As Paul noted, whether you are talking about taxable or tax advantaged accounts is an important consideration.

What are the issues?

1) Paul is correct that reinvesting dividends, in a taxable account, can be a bookeeping pain in a taxable account. Of course, you can choose to use the "dollar cost averaging" method for paying taxes when you cash in, which should be more reasonable with bond funds, which tend to have their NAVs go up and down, and only moderately changing, than stock funds, where you expect, given enough time, for the shares you buy later to be at higher prices than shares you bought earlier (so you would want to use an accounting method that lets you sell first the shares with the least capital gain). Personally, I don't let extra bookeeping affect my decisions.

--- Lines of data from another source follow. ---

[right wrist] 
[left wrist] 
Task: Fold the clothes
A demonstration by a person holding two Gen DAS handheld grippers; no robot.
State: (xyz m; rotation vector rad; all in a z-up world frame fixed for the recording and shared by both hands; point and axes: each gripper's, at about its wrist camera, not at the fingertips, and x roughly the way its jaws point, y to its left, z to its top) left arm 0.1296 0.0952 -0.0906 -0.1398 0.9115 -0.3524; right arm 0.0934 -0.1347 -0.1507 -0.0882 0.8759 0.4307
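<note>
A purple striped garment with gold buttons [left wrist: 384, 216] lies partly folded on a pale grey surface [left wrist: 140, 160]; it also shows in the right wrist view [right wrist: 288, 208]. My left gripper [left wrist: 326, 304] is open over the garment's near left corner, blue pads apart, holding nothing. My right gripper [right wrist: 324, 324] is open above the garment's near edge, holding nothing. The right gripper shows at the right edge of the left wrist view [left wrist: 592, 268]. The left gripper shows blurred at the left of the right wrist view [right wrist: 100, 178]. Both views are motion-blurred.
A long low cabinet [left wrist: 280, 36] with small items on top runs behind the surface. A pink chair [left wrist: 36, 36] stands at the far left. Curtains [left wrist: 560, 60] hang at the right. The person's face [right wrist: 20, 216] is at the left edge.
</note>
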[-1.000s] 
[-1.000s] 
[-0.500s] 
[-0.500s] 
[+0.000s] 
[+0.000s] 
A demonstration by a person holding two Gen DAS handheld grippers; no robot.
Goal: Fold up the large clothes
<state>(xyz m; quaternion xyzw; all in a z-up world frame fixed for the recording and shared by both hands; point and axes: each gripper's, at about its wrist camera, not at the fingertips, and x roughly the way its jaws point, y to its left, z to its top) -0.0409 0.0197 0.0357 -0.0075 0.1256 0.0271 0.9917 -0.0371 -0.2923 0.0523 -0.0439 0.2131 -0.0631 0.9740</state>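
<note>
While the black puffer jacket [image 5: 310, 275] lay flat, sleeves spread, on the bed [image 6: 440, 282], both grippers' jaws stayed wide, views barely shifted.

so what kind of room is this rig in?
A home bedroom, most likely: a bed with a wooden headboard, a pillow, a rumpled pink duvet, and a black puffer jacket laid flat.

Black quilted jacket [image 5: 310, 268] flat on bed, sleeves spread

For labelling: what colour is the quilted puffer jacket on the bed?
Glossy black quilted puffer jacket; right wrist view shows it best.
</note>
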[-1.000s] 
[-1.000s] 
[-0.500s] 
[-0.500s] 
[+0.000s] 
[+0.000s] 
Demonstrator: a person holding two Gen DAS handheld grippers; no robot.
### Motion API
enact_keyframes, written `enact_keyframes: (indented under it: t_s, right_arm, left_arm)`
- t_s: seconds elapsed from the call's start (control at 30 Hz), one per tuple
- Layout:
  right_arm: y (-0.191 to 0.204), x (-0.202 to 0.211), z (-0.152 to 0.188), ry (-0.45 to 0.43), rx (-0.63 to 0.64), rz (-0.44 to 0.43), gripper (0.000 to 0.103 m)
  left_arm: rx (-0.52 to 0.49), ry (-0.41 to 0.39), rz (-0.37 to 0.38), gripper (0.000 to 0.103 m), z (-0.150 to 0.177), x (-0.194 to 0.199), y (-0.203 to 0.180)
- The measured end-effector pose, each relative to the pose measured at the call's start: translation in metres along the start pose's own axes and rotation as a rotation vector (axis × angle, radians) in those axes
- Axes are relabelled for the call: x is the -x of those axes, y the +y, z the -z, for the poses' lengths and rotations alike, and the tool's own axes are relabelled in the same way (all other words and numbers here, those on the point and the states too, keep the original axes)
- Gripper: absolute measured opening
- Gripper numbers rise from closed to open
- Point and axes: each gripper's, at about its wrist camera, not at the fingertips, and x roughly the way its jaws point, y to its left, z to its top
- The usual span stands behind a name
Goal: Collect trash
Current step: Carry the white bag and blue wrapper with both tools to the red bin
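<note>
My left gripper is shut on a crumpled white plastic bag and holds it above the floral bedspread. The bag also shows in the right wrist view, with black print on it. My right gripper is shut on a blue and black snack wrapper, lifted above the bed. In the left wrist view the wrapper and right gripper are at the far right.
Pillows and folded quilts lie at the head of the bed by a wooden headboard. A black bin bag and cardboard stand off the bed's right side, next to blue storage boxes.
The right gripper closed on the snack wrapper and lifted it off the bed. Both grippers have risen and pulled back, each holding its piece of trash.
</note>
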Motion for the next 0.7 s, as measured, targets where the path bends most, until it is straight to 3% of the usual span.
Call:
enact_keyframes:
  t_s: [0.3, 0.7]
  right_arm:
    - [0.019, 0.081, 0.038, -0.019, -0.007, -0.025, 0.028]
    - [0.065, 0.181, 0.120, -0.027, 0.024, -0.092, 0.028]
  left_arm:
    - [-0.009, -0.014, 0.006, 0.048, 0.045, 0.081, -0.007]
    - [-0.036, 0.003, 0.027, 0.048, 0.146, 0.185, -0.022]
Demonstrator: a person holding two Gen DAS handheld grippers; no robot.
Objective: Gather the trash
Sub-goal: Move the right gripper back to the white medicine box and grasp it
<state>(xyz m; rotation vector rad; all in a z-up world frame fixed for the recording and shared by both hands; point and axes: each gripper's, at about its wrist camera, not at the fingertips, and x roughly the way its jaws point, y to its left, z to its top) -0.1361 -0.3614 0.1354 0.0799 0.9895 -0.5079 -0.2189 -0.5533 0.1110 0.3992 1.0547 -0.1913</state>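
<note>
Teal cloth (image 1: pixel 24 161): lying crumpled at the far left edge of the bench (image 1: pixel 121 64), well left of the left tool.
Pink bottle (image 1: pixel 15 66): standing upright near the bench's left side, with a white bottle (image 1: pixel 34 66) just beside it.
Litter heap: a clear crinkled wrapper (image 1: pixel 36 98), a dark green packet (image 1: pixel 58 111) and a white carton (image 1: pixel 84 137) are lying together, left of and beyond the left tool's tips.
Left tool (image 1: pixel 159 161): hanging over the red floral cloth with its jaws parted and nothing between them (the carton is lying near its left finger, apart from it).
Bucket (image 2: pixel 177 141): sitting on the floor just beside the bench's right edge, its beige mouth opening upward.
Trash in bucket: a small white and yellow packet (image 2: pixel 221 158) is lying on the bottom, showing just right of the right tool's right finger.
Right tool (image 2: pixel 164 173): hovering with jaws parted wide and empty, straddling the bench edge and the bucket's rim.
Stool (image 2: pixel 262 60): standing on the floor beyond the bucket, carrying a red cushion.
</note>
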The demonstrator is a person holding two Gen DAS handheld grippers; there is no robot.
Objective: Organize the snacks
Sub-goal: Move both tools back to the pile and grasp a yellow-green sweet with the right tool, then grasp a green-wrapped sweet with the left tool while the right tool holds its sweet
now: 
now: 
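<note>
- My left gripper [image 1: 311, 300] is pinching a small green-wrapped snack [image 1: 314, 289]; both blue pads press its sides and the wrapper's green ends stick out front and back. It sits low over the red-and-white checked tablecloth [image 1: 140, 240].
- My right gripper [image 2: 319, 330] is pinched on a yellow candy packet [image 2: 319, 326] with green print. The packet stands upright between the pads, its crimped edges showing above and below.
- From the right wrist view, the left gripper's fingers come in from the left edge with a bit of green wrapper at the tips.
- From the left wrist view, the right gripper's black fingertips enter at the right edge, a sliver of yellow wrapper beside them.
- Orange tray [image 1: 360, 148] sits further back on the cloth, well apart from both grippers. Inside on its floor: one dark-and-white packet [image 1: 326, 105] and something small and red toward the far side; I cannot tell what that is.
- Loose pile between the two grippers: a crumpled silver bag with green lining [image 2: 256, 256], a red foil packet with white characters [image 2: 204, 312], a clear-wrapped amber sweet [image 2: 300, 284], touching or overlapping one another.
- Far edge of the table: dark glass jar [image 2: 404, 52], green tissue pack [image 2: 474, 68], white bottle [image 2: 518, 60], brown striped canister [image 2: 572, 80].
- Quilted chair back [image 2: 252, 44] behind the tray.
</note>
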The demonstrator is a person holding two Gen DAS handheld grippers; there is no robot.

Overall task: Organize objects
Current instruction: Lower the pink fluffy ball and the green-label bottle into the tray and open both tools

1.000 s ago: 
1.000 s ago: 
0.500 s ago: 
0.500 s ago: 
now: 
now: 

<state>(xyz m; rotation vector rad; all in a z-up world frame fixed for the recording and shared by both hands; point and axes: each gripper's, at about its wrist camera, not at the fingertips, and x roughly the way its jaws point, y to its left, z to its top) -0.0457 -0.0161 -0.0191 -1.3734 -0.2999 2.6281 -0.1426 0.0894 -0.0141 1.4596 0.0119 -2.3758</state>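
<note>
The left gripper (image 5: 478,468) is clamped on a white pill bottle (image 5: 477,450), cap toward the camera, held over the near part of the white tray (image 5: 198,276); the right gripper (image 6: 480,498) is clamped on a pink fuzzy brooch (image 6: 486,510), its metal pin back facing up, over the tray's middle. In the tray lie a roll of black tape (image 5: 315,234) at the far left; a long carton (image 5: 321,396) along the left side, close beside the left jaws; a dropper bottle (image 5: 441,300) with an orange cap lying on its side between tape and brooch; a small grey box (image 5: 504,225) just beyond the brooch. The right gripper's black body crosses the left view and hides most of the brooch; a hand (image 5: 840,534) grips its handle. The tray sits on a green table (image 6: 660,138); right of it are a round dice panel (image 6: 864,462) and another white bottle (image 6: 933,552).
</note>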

2) Rebalancing. Again, this is more of an issue for taxable accounts. If you rebalance periodically between different funds, say stocks and bonds, if you do this by selling shares, there is potential for capital gains on which you have to pay taxes. If, at least for some of the rebalancing, you use dividends that have been paid directly into your money market, you can avoid at least some capital gains taxes from rebalancing.

3) Market timing. If you reinvest dividends on a schedule, instead of choosing when to do it on your own, you avoid trying to guess the market (a notoriously losing proposition, whatever the husslers claim). On the other hand, to contradict what I just said completely, many of us are not buying shares in bond funds while interest rates remain historically low, and avoiding reinvesting dividends in bond funds is following the same caution. The thing is, what do you do with the money. My preference for CDs over bond funds in the current interest rate climate is based on cold calculation. Letting the money sit in a brokerage Money Market gets you a lot less than a 5-year CD, and that makes just putting the money back into the bond fund, even if the shares do decline in value, more likely to be a winning strategy.